Public Anger Spurs Mexican Anti-Drug Efforts

Under pressure, Salinas forms elite force and hints at new laws to shore up credibility

THE "Wanted" posters are all over Mexico. Five mugs of Mexico's most notorious drug lords are plastered to light posts, walls, and public buildings. A $5 million reward is promised for information leading to their arrest.

Never before has Mexico offered so much, so publicly.

It is a measure of the determination - some say desperation - of President Carlos Salinas de Gortari to strike a blow against narcotraffickers in the wake of the shooting of Roman Catholic Cardinal Juan Jesus Posadas Ocampo. On May 24, Cardinal Posadas and seven other Mexicans were gunned down in the parking lot of the Guadalajara airport by members of two rival drug cartels.

The public shock and outrage over Posadas's brutal death has shaken confidence in the Salinas administration and may provoke a change in Mexico's drug-fighting strategy, analysts say.

"Guadalajara makes us see with total clarity the violence that accompanies narcotrafficking. We knew it before. But now it's out in the open, and people are scared. They're clamoring for security," says Maria Celia Toro, a Colegio de Mexico expert on the drug war.

An estimated 10,000 people converged on the Plaza de la Liberacion in downtown Guadalajara last Sunday in a protest dubbed the "March of Silence." Media reports stated that apart from placards denouncing violence and the intermittent chant of "Justice, Justice, Justice," the throng walked through the streets in profound silence.

President Salinas is responding to the public's outrage by calling for a "grand national crusade" against the drug traffickers who "corrupt and rot everything they touch." Salinas announced on June 2 that a new elite antinarcotics law enforcement unit would be formed. He also called upon justice officials to develop constitutional and legal reforms by the end of the month to give authorities "better legal instruments" in their fight.

Mexico is what the latest United States State Department Narcotics Report calls "a major source country" for heroin and marijuana. And, an estimated 50-70 percent of the South American cocaine sold in the US is shipped through Mexico.

While the State Department report praises Mexico's "vigorous" and "comprehensive" antidrug campaign, it notes that "corruption remains deep-rooted," and Mexico's money-laundering laws are weak. Controls on chemicals used in the manufacture of illicit drugs are also said to be lax.

Salinas has given no details about what reforms are likely, but analysts expect the government to move quickly to close legal loopholes that facilitate money laundering here.
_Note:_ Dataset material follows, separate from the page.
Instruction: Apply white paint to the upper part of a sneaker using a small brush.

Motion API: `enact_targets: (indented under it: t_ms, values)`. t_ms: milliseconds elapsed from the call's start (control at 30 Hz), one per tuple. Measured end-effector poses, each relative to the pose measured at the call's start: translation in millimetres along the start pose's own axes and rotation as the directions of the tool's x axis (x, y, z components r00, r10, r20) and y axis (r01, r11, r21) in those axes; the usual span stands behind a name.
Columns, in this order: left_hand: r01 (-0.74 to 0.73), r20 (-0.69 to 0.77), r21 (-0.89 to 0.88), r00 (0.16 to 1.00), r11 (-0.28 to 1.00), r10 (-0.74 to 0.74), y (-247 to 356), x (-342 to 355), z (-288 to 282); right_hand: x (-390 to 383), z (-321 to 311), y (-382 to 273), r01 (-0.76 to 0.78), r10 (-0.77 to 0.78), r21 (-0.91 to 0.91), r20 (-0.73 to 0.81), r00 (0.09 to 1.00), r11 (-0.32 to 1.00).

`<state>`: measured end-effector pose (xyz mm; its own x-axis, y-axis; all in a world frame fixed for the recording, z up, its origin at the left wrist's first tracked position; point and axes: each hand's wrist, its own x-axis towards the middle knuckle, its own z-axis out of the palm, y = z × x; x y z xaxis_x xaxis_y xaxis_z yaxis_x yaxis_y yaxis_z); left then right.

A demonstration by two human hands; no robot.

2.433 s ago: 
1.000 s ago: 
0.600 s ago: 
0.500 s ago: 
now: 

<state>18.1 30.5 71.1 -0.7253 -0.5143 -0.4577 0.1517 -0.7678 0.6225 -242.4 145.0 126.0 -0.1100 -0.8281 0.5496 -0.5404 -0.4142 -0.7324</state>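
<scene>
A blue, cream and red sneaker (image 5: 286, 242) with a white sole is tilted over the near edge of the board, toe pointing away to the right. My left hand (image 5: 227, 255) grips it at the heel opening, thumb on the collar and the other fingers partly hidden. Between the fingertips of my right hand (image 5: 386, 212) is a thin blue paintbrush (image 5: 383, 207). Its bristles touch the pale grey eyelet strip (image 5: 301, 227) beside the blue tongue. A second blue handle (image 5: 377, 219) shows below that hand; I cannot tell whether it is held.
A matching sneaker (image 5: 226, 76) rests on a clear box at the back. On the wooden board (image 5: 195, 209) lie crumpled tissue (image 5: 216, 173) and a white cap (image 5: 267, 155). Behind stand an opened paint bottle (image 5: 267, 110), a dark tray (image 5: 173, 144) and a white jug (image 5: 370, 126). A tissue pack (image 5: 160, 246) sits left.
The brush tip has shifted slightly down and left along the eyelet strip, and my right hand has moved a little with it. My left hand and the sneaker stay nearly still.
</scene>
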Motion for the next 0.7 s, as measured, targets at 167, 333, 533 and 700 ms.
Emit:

There are rumors that Salinas is also considering instituting the death penalty for convicted drug traffickers.

"Traitors" within the Mexican police are a major problem, Mexico's Attorney General Jorge Carpizo admits. In the Guadalajara slaying, 13 people have been arrested to date, including six Mexican police officers.

But even with an elite force, Mexico will not stop the violence or the cocaine from passing through Mexico to the US, says Ms. Toro. She argues that the surge in drug-related violence (at least three major gun battles have occurred in recent months) is due to the successes of Salinas policy.

Since Salinas took office, several key narcotics kingpins have been jailed. "The violence is a function of the success. When you knock off the top drug lords, there are power vacuums. The process of filling them is violent, as gangs square off against one another," Toro says.

INDEED, Toro believes that if the Mexican government decides to mount a "frontal assault" on drug traffickers, more violence will ensue. She doubts Salinas will adopt that course of action. "Given the choice between more violence and more cocaine, the voting public would prefer more cocaine quietly passing through Mexico," she says.

The shooting of Posadas has not only raised fears about public safety, but it has damaged the Mexican government's credibility. The government issued conflicting explanations about what happened, and federal and local police have been accused of protecting the drug-cartel members.

"Salinas presented an image of a powerful president in charge of everything. Nothing escaped his eye or his will," says Lorenzo Meyer, a historian. "But Guadalajara shows that this `all-powerful president' with an all-powerful state cannot do what is the basic duty of a liberal state: Provide security. Control the police."

Salinas is walking "a very delicate line" in trying to regain the upper hand, agrees Denise Dresser, a political scientist at the Mexican Autonomous Technical Institute.

Professor Dresser believes Salinas will either take a harder line in the drug fight or simply back away from the problem. She notes the Mexican presidential elections will be held in mid-1994. "He may figure, as a lame duck, it's best to toss this one into the lap of his successor."

Either way, Guadalajara could influence the presidential succession, Dresser says. It may open the way for more conservative hard-liners in the next Cabinet. "Salinas will want someone who can deal with this problem, someone with connections to the old guard, to the security forces."